**WHAT YOU ARE ASKED TO DO:**
Exclude the pictures and reproduce the remaining data exactly as written.

**RECORDED DATA:**
+ + + +
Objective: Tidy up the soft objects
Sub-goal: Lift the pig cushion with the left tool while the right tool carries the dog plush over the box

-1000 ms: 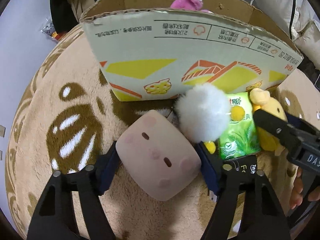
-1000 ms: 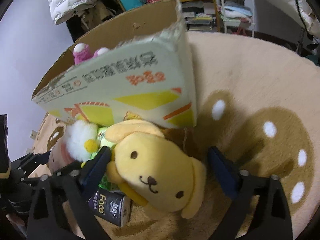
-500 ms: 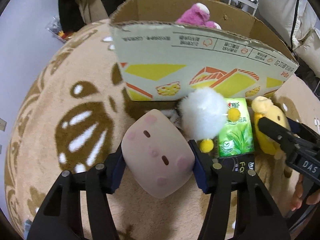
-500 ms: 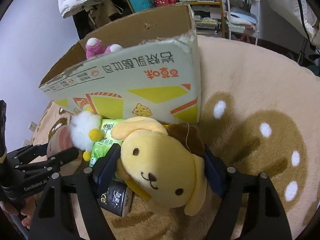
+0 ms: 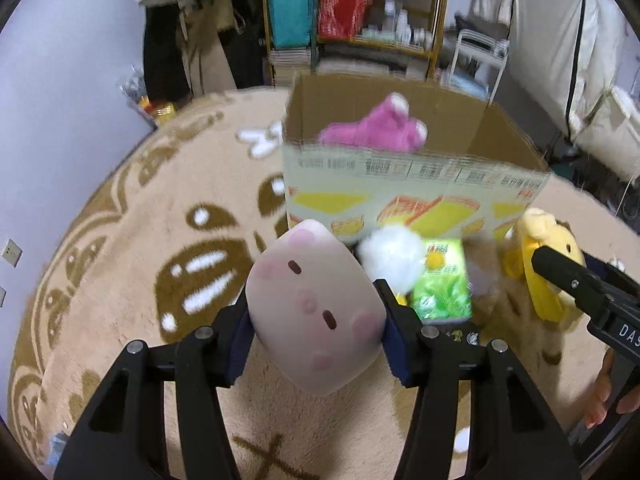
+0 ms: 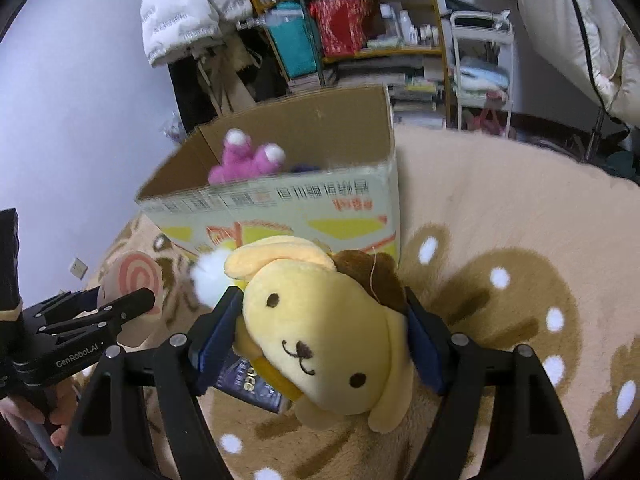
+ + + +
**ANSWER FOR THIS EXERCISE:**
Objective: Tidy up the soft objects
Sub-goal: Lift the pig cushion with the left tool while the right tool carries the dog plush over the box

-1000 ms: 
-1000 ms: 
-500 ms: 
-500 ms: 
+0 ms: 
+0 ms: 

The exercise is done, with nothing more to add.